An example of my phenotype data is:
timepoint condition granulocytes lymphocytes monocytes
s1 0 con1 60 36 3
s2 12 con1 46 47 5
s3 24 con1 33 59 6
s4 0 con2 61 34 3
s5 12 con2 49 50 6
s6 24 con2 30 60 7
And my code looks like this:
ddsMat <- DESeqDataSetFromMatrix(countData = counts,
colData = pheno,
design = ~ condition + timepoint)
ddsMat2 <- DESeqDataSetFromMatrix(countData = counts,
colData = pheno,
design = ~ condition + timepoint + granulocytes + lymphocytes + monocytes)

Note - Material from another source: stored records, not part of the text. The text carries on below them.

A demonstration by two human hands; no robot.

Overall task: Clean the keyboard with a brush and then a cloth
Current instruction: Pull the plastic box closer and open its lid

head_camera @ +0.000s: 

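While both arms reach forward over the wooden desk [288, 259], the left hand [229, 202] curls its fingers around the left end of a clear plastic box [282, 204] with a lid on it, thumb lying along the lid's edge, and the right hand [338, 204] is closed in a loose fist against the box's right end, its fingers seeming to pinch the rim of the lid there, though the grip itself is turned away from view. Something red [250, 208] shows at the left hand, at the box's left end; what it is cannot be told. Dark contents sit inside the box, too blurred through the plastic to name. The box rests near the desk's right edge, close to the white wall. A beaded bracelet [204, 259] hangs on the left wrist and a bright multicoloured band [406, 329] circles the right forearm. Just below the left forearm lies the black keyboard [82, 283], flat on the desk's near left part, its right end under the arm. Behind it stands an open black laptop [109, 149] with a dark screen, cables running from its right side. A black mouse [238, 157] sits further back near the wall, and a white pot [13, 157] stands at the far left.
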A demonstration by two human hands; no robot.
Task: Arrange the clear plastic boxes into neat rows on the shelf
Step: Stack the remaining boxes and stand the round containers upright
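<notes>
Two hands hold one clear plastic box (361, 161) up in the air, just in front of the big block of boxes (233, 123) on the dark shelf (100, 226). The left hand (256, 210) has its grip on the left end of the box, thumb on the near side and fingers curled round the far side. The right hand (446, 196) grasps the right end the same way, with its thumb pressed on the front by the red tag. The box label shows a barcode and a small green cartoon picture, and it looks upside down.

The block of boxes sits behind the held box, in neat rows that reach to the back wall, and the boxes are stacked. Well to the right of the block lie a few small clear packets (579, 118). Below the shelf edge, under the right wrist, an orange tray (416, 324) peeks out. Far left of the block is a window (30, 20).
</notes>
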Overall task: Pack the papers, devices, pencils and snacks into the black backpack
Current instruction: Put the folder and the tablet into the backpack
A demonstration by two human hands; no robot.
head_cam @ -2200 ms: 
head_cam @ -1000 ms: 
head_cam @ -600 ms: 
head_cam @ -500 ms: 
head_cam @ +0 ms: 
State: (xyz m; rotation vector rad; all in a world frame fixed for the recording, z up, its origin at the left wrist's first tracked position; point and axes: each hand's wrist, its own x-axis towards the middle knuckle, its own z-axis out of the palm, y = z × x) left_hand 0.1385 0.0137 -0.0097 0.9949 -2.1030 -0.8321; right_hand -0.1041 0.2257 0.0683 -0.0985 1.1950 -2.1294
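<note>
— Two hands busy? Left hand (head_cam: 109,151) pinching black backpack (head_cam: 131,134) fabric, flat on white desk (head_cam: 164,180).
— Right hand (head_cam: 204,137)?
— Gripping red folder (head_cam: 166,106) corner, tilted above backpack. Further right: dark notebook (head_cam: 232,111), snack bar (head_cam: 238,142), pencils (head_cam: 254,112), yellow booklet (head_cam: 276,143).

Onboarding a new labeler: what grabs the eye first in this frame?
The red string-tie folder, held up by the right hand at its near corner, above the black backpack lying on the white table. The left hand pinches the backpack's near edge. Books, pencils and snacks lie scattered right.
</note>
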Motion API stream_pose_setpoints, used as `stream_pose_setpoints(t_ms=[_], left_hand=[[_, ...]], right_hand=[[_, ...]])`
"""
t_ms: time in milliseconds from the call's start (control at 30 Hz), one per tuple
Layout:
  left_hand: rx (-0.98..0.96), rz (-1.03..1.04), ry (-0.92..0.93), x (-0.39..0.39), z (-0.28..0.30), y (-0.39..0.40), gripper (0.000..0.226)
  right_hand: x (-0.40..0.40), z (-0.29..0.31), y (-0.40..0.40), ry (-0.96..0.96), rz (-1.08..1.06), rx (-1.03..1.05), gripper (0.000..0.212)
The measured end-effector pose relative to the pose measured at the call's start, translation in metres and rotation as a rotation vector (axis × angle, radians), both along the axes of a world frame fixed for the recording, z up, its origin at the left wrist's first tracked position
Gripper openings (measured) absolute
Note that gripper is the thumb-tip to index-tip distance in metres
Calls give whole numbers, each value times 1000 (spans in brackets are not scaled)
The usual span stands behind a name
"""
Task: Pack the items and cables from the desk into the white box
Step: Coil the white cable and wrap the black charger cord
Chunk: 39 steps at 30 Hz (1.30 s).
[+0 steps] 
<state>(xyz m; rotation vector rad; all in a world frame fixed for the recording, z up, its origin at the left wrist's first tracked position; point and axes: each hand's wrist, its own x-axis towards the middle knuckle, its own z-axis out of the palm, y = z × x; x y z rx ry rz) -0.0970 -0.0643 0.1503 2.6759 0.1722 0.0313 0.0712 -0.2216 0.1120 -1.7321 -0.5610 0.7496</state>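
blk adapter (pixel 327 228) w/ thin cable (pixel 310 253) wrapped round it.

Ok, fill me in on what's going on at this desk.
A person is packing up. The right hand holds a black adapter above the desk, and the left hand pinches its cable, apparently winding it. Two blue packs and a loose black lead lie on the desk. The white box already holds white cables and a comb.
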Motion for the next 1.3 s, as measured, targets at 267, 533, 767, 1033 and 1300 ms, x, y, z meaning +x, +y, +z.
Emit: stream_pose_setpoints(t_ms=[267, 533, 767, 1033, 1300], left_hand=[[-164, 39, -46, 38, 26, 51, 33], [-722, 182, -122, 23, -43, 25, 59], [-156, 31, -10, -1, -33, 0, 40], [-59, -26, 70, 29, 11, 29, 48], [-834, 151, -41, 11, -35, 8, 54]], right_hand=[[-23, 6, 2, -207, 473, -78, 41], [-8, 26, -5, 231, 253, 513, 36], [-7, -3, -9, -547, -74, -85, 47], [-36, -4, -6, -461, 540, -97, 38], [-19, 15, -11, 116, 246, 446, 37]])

ddsTC <- DESeq(ddsMat, test="LRT", reduced = ~ timepoint)
ddsTC2 <- DESeq(ddsMat2, test="LRT", reduced = ~ timepoint)
t0vs11 <- results(ddsTC, contrast=c("timepoint","12","0"), alpha=.05, test="Wald")
t11vs24 <- results(ddsTC, contrast=c("timepoint","24","12"), alpha=.05, test="Wald")
con1vscon2 <- results(ddsTC, contrast=c("condition","con1","con2"), alpha=.05, test="Wald")
t0vs11 <- results(ddsTC2, contrast=c("timepoint","12","0"), alpha=.05, test="Wald")
t11vs24 <- results(ddsTC2, contrast=c("timepoint","24","12"), alpha=.05, test="Wald")
con1vscon2 <- results(ddsTC2, contrast=c("condition","con1","con2"), alpha=.05, test="Wald")
For the purposes of this experiment I can consider the 2 conditions as different replicates of the same sample, if the analysis cannot be done without replicates, and as I am planning on repeating this with replicates in the future so will need to understand what design formula to use for that instance.
Thanks in advance for help!
Thanks for your reply! I thought the lack of samples might be the issue, but wanted to check if there was any way to answer these questions regardless.